Veterans of Disorder (Drag City, 1999)
Thank You
, Sweet Sixteen and Accelerator supposedly comprised a trilogy of sorts, each album being Royal Trux's take on the music of the '60s, '70s and '80s, respectively; their next record was anticipated with a greater-than-usual sense of "what now?" Veterans of Disorder, as the title might imply, looks back on their career. The first side springs from the same shake-it-with-a-smile stock as Accelerator (though it may be hard to reconcile the sullen, bruised visages that stare out from the back cover with their avowal that they like to have fun at the "Waterpark").
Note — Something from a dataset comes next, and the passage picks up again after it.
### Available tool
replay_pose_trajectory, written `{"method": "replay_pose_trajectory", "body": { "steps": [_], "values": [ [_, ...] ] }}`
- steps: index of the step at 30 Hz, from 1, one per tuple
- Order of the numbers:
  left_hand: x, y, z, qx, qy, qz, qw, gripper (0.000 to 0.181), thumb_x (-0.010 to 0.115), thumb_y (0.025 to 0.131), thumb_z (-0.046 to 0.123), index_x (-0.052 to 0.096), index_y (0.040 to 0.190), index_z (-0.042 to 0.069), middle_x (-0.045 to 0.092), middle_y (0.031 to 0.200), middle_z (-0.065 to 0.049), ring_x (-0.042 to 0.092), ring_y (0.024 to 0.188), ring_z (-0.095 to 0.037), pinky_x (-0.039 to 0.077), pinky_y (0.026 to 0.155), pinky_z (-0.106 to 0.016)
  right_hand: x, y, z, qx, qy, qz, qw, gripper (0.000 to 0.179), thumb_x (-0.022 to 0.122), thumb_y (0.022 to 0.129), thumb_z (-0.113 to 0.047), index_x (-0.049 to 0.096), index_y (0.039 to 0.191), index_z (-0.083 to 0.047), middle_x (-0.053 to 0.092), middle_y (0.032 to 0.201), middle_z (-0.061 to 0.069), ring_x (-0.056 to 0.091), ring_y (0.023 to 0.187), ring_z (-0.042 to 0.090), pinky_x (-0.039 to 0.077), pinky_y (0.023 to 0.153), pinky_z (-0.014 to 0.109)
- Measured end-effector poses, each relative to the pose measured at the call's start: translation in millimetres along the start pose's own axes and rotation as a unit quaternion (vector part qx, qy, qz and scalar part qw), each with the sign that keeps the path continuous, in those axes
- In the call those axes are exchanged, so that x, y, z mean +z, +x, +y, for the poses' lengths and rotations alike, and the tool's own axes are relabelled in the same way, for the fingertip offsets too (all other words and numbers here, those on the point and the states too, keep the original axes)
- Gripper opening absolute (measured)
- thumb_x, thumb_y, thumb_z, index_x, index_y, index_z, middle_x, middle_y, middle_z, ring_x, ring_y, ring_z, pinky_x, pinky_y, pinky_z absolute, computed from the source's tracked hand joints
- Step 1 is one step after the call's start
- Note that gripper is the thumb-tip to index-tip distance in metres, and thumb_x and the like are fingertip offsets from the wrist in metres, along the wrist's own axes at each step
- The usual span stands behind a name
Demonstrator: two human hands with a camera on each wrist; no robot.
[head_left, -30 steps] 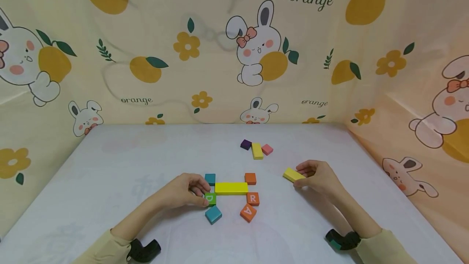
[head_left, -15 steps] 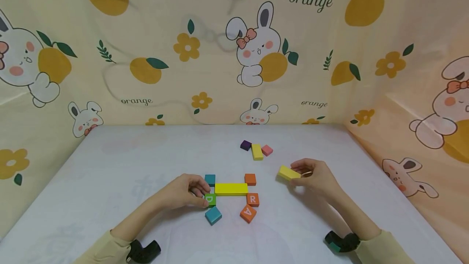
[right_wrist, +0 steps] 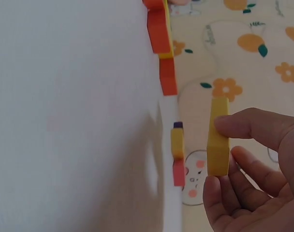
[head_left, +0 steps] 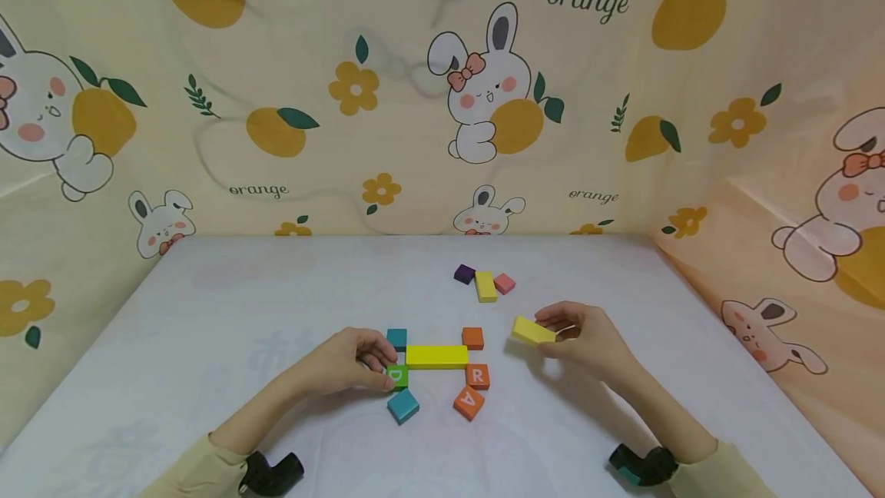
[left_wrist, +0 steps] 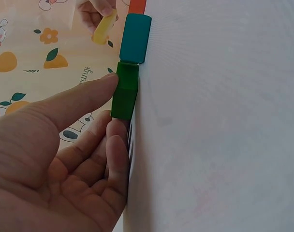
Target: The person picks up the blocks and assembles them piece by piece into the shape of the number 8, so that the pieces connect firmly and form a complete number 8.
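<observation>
My right hand (head_left: 584, 336) pinches a yellow block (head_left: 533, 330) between thumb and fingers, above the table and tilted; the right wrist view shows the same yellow block (right_wrist: 218, 140) clear of the surface. At the other side, my left hand (head_left: 353, 360) holds a green block (head_left: 397, 376) marked D, with thumb and fingertips at its edges. That green block (left_wrist: 125, 92) touches a teal block (left_wrist: 136, 38) in the left wrist view. A long yellow block (head_left: 436, 357) lies flat between the green block and an orange block (head_left: 477, 376) marked R.
Another teal block (head_left: 397, 340) and an orange block (head_left: 473, 338) sit at the long block's far corners. Nearer are a teal block (head_left: 403, 406) and an orange A block (head_left: 469, 402). Farther back lie purple (head_left: 465, 273), yellow (head_left: 485, 287) and pink (head_left: 505, 283) blocks.
My right hand has moved left with the yellow block, towards the arrangement. My left hand has stayed at the green block, and the blocks on the table have not moved.
</observation>
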State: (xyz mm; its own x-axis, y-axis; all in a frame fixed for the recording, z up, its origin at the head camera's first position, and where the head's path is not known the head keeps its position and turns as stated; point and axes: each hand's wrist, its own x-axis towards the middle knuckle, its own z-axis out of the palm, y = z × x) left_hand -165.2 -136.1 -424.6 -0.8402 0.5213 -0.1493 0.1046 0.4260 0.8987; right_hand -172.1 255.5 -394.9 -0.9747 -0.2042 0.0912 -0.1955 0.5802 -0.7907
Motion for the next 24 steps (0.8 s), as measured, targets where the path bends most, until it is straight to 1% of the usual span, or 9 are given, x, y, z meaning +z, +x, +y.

Side two kicks off with "Sickazz Dog," an older-but-wiser serving of Twin Infinitives-styled material. "Coming Out Party" starts off as a kazoo-fueled hootenanny before dissolving into atonality. "Blue Is the Frequency," the album's closing number, gives its nine minutes over to an extended Neil Hagerty solo that serves as ample evidence of his bid to be considered alongside the frontline of today's guitarists.

Where the Royal Trux will go next is anybody's guess. They have been on a winning streak for the last few records, so I have high hopes. A new EP is due out from Drag City sometime in early 2000; I wouldn't conjecture what it'll sound like, but after twelve years of highs and lows in more diverse musical settings than most bands ever spend time in, I bet it'll still sound like Royal Trux.